Clearly for big companies and already well established businesses
this is not urgent concern. They are used to working on integration
problems as new technologies arise. But for new companies
this becomes a crucial question. And the same can be said for those
established companies that decide to migrate once and for all on a
more uniform and modern platform. So on one side they will face a
technology that has everything they need for server and client sides.
Sure its scalability could be argued as well as its server-side
market adoption and multi-platform support but one thing for sure
cannot be argued: that from a client-side point of view they run, on an extraordinary vast majority of consumer
computers and devices. What we have on the Java front? We have widely
adopted, strongly scalable, well designed, multiplatform, 360°
server-side solutions, the defacto industry standard, but that's it.
It's not insignificant, but it's incomplete. It's like having a
Ferrari engine but no wheels or, worse, just some baby
tricycle toy wheels here and there! You can't go that far with this
configuration, believe me, you'd better choose a utility car and give
up altogether the Ferrari engine.
It really scares me when I see how history repeats itself time after time. There is surely nothing new in the current situation we are seeing for Java. A visionary company invents something truly amazing, and the majority of the industry rapidly recognizes its effectiveness and adopts it and invests huge amount of time and money into it.
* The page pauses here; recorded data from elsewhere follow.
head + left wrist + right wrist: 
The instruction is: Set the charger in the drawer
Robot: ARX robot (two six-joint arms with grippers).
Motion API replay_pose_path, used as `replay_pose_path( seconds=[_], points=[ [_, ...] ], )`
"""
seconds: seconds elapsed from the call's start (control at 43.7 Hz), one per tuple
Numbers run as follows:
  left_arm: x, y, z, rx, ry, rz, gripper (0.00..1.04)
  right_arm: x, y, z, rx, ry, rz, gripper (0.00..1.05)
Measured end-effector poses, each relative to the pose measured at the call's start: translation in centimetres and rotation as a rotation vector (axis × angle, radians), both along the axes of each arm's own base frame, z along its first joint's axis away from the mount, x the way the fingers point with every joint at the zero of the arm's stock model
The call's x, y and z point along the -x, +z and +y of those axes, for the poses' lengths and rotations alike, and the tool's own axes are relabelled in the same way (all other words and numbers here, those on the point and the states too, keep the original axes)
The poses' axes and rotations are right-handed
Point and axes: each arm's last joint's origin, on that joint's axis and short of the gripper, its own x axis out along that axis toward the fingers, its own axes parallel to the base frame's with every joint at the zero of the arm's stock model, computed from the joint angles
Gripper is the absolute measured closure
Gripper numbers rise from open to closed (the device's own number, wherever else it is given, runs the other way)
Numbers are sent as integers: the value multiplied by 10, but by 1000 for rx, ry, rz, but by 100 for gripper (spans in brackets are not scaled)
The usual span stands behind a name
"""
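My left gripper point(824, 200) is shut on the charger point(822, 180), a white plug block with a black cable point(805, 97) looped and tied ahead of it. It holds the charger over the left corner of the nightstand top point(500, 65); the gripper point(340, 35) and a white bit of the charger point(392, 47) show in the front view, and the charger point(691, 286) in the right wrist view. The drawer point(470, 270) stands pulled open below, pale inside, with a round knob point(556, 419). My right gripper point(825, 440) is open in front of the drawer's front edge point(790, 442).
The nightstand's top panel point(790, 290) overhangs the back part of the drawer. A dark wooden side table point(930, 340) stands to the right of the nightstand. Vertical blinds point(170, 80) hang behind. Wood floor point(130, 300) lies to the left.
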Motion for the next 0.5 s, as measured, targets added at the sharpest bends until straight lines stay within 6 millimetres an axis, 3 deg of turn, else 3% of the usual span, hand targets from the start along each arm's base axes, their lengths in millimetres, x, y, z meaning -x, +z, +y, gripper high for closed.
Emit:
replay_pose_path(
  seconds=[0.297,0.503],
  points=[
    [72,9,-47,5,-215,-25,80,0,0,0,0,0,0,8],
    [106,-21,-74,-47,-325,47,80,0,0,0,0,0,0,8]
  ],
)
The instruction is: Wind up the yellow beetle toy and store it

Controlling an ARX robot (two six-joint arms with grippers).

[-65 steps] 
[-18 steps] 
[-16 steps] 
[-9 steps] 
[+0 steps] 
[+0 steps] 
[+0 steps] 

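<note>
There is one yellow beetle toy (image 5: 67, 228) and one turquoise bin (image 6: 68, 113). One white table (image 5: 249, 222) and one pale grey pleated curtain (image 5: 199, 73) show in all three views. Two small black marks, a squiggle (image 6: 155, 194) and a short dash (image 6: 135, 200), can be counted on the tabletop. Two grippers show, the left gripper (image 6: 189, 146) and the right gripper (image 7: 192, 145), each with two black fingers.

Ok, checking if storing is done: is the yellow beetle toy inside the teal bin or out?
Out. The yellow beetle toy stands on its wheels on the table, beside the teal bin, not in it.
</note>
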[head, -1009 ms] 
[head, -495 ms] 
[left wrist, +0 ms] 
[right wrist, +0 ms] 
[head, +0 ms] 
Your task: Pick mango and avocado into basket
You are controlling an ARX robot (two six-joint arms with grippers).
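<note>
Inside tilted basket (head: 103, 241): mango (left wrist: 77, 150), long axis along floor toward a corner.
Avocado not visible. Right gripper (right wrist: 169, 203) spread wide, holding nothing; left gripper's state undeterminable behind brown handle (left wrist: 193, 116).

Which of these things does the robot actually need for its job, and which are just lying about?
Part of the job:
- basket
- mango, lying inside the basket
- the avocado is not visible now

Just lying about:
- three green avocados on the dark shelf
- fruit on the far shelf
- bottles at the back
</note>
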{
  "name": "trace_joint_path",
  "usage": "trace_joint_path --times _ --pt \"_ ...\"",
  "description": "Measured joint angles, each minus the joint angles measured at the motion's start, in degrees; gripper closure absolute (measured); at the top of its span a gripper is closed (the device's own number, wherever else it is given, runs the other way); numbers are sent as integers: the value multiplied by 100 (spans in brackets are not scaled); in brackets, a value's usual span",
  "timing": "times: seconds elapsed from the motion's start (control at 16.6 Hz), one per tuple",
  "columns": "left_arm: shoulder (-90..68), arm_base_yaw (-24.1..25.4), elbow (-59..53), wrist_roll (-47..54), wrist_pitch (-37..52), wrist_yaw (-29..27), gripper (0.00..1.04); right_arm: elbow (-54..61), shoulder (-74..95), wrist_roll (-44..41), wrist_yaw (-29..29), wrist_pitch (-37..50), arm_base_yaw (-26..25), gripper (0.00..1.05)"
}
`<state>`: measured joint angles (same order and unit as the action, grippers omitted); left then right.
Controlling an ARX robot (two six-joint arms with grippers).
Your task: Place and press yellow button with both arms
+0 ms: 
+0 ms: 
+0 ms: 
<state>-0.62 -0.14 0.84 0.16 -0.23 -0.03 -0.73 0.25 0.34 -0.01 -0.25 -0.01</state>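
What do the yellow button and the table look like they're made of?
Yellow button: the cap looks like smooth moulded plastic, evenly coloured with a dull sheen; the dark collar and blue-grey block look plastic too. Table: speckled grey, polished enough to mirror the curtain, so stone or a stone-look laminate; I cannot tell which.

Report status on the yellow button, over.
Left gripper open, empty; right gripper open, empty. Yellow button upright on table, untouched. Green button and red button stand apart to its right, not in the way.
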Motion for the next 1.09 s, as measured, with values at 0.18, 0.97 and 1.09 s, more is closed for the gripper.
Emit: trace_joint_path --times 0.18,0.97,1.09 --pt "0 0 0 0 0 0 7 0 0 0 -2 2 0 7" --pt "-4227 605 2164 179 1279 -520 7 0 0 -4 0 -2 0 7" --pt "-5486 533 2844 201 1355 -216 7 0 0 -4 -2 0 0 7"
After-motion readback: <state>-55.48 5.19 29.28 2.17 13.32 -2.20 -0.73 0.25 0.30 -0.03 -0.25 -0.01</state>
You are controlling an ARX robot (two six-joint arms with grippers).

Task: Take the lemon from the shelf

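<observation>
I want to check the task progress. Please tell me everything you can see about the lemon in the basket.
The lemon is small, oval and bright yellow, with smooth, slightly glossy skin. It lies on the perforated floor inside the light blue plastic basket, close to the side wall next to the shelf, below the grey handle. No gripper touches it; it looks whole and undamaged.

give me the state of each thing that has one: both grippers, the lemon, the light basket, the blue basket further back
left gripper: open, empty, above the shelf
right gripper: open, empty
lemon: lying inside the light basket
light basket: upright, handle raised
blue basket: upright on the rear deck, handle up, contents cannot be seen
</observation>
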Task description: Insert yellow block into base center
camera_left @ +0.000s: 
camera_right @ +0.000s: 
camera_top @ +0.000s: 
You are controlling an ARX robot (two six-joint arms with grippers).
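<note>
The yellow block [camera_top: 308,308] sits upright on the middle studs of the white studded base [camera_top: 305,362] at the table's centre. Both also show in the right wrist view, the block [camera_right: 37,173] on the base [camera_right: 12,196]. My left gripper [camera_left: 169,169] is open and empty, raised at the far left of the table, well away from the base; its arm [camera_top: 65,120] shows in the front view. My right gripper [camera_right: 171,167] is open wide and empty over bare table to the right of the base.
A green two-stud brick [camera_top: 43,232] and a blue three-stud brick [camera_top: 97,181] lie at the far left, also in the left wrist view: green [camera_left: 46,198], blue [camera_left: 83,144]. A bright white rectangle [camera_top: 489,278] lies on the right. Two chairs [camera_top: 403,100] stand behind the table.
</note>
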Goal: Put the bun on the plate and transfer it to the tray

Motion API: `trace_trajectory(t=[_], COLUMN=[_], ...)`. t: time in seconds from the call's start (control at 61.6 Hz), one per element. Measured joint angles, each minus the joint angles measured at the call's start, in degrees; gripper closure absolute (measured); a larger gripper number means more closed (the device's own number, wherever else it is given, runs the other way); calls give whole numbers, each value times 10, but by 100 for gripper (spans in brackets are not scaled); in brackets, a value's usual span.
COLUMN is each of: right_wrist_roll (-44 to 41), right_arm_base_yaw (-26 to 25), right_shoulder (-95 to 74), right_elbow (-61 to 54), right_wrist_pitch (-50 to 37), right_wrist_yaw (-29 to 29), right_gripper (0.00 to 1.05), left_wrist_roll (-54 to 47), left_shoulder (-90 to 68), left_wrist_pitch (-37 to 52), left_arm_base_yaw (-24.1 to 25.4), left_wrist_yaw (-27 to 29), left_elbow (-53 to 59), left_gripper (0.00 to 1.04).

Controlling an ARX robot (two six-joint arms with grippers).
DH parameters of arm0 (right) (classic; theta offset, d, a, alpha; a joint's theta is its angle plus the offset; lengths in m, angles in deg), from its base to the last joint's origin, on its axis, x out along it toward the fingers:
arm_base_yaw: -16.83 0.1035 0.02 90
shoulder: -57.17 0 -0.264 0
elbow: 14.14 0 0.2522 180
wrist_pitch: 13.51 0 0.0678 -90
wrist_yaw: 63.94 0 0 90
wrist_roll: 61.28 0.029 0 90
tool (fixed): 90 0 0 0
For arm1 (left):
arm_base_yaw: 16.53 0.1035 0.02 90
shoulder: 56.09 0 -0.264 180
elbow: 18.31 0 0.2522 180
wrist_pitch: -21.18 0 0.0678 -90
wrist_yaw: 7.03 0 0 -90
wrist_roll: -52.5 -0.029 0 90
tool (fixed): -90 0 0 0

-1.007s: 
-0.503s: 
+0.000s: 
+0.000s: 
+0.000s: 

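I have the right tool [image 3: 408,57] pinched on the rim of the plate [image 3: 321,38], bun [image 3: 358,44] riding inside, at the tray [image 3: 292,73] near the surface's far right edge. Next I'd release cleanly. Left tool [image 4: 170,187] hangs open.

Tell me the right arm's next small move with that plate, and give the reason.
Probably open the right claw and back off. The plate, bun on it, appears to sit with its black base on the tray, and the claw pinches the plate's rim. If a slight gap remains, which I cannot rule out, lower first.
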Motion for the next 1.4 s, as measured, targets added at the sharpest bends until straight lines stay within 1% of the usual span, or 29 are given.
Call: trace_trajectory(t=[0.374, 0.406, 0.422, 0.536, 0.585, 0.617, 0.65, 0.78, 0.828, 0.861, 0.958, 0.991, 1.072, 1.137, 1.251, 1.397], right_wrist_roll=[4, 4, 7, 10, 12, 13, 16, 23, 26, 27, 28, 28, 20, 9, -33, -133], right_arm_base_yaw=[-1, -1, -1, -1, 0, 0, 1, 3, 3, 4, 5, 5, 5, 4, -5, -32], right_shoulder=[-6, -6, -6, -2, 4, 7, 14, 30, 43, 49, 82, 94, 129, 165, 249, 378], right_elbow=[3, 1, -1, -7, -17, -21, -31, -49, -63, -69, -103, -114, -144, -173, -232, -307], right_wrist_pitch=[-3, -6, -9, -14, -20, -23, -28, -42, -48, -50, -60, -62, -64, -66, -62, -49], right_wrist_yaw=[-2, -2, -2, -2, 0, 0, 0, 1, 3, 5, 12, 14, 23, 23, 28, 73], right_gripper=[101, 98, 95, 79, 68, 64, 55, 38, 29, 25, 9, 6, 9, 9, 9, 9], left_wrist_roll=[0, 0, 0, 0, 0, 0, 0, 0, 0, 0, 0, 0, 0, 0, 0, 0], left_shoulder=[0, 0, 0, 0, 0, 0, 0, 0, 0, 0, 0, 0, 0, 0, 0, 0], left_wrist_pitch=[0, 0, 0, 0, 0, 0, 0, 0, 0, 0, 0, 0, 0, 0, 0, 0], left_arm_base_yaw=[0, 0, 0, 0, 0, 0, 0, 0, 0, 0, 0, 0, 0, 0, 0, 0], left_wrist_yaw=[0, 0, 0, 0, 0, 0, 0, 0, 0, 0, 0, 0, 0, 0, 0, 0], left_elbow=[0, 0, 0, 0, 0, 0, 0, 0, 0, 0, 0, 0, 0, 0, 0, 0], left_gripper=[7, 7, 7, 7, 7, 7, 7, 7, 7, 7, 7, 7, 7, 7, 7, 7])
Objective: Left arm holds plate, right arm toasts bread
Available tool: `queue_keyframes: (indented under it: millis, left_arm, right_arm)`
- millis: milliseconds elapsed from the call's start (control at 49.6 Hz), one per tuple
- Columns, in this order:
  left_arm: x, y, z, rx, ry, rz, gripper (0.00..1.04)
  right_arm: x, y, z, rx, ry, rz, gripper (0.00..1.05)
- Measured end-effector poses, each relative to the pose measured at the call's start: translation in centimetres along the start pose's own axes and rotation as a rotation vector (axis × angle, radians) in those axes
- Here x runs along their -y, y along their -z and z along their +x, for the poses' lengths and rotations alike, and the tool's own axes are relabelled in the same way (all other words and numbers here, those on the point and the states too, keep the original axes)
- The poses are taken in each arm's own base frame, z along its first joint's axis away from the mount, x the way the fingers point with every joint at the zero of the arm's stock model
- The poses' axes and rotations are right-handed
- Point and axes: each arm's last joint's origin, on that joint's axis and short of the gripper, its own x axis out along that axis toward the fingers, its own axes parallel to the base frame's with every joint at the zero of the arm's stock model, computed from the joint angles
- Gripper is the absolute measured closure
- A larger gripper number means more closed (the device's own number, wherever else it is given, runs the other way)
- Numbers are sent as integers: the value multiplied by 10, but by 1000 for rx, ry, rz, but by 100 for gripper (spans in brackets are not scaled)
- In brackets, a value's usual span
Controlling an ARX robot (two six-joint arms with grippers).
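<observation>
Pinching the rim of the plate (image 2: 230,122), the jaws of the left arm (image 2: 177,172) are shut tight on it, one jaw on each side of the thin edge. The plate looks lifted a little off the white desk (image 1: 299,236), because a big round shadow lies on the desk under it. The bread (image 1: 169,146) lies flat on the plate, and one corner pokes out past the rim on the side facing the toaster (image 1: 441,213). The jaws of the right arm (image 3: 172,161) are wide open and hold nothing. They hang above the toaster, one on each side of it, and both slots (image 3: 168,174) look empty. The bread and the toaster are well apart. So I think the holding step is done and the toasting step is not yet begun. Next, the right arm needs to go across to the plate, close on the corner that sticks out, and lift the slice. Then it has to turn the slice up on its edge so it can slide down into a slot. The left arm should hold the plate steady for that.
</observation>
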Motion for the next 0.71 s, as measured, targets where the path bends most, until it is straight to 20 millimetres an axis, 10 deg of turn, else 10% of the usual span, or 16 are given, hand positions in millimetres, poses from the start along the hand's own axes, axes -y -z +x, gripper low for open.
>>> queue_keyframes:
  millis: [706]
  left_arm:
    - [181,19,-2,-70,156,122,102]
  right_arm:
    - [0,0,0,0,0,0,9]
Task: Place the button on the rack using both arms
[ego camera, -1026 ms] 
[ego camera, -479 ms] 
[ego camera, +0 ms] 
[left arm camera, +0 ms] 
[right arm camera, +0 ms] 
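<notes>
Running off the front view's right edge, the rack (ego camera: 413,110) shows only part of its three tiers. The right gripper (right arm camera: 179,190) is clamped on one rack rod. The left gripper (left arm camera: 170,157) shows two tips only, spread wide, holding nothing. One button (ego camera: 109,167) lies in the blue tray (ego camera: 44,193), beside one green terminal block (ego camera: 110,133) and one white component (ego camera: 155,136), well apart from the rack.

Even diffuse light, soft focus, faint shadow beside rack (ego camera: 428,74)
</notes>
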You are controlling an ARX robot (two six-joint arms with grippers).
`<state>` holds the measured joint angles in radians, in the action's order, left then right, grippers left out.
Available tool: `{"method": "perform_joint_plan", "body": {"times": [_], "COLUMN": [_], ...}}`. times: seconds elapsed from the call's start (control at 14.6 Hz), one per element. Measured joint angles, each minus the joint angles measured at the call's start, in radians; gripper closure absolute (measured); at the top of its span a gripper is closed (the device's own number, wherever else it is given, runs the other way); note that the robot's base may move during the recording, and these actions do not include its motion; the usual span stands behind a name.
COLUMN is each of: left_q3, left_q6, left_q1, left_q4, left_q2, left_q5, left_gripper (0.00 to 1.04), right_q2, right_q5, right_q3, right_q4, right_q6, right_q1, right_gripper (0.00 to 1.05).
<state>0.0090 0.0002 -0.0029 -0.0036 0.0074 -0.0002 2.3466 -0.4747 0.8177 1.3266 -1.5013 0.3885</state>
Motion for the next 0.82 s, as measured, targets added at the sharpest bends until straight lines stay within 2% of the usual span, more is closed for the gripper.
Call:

Still an imminent and well foretold disaster, unseen by the main actors, is ready on the doorstep just because all of them forget to cover what a telco would simply call “that damn last stupid mile”.
That damn last stupid mile for Java is, and has always been, client-side. Namely it is: JMF, SwingLabs, Swing Application Framework, JOGL, Java3D and something new to be developed for OpenCL. And no, sorry, it is not enough to say that if this stuff is really needed open source communities will do it. We don't need it, you need it! We developers have always alternatives. It is you, whoever invested strong efforts, long time and huge amounts of money in Java, that should be the first to be concerned for the future of Java on end-user computers and devices.
If you demonstrate to understand this, if you show to care about this, then yes, we are here too, we are going to stay. We are going to believe the "Write once, run anywhere" dream once again. And then yes, you can bet, a lot of us would be going to help you to let this dream come true,once and for all.